A handful of stocks are set to outperform as they take advantage of four key trends transforming an automotive industry that is going to look a lot different than it does today in another decade. “The automotive industry will change dramatically over the next five or 10 years,” Wolfe Research’s Rod Lache told Barron’s, as he and his colleague Dan Galves pointed to General Motors, Tesla, Lear, BorgWarner and Aptiv, as five stocks that will be boosted by what they call the ACES megatrends—Autonomous, Connected, Electric, and Shared—driving the changes in the automotive industry.

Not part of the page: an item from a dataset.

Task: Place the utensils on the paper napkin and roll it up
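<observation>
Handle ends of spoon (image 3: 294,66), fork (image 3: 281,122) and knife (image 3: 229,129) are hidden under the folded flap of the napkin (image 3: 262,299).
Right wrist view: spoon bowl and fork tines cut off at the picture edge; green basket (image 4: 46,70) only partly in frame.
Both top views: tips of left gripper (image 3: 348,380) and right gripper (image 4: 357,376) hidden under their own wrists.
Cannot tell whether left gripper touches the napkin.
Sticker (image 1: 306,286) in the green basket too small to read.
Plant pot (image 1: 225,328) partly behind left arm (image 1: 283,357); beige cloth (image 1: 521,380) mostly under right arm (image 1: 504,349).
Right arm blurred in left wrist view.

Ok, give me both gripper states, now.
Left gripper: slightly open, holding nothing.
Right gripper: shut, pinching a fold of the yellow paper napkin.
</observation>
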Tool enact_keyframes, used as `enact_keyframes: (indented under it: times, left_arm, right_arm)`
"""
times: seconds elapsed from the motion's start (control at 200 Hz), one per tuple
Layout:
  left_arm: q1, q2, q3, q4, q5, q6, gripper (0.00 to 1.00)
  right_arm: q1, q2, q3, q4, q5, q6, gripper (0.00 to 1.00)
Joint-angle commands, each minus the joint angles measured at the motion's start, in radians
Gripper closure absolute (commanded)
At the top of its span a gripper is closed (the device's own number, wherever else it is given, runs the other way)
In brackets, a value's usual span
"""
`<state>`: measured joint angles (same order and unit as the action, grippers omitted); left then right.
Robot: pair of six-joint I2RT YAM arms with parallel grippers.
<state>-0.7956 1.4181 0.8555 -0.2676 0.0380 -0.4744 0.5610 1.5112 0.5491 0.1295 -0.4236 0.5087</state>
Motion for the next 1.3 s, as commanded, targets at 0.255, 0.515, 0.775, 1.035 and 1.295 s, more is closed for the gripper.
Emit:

5 Stocks That May Win the Auto Race

  • General Motors Co. (GM)
  • Tesla Inc. (TSLA)
  • Lear Corp. (LEA)
  • BorgWarner Inc. (BWA)
  • Aptiv PLC (APTV)

Source: Rod Lache & Dan Galves; Barron’s

“First, we look for companies poised for extraordinary growth. Second, we seek those that are resilient because of exposure to a customer or technology that’s doing well, a strong order backlog, or very low operating leverage. Third are companies that can create value through spinoffs. Fourth are those with extraordinary free cash flow,” said Lache.

4 Transport Mega Trends

  • Autonomous
  • Connected
  • Electric
  • Shared

What It Means for Investors

The future of the automotive industry is one where vehicles are increasingly driverless, increasingly connected to mobile communication services, increasingly less dependent on fossil fuels, and increasingly shared among more of the population. Those changes will disrupt the auto market as it exists today, but will also bring enormous opportunities.

In just six years, Lache expects the currently $6 billion global market for autonomous driving technologies to grow to $50 billion. Although hybrid vehicles comprised just 3% of total global light-vehicle production last year, Lache forecasts they’ll be as much as 24% within five years, according to Barron’s.

General Motors’ 75% stake in Cruise Automation, one of the leaders in artificial-intelligence (AI) technology for autonomous vehicles, will help the traditional automaker benefit from the recent trend. On top of that, the company has robust free cash flow that is likely to hold up even in a downturn.

Lache and Galves also like Tesla despite the electric carmaker’s profitability and production issues in the past. They believe the company is currently generating enough revenues to self-fund around 30% of capacity growth over the next five years. The opening of a factory in China later this year will also be a key catalyst for the stock.

BorgWarner, Lear, and Aptiv are all key suppliers of various components for hybrid or fully electric vehicles and for the electric architecture needed in the "smartification" of automobiles.

Looking Ahead

The problem with trying to predict winners in a market that is undergoing rapid change is that there are so many unknown variables for which to account. Regulation could pose a hurdle for the adoption of fully autonomous vehicles, while other trends outside the automotive industry, such as a rise in people working remotely, could depress the overall demand for automobile transportation. Further, change can often remove previous barriers to entry, allowing newcomer firms to disrupt the market’s incumbent leaders.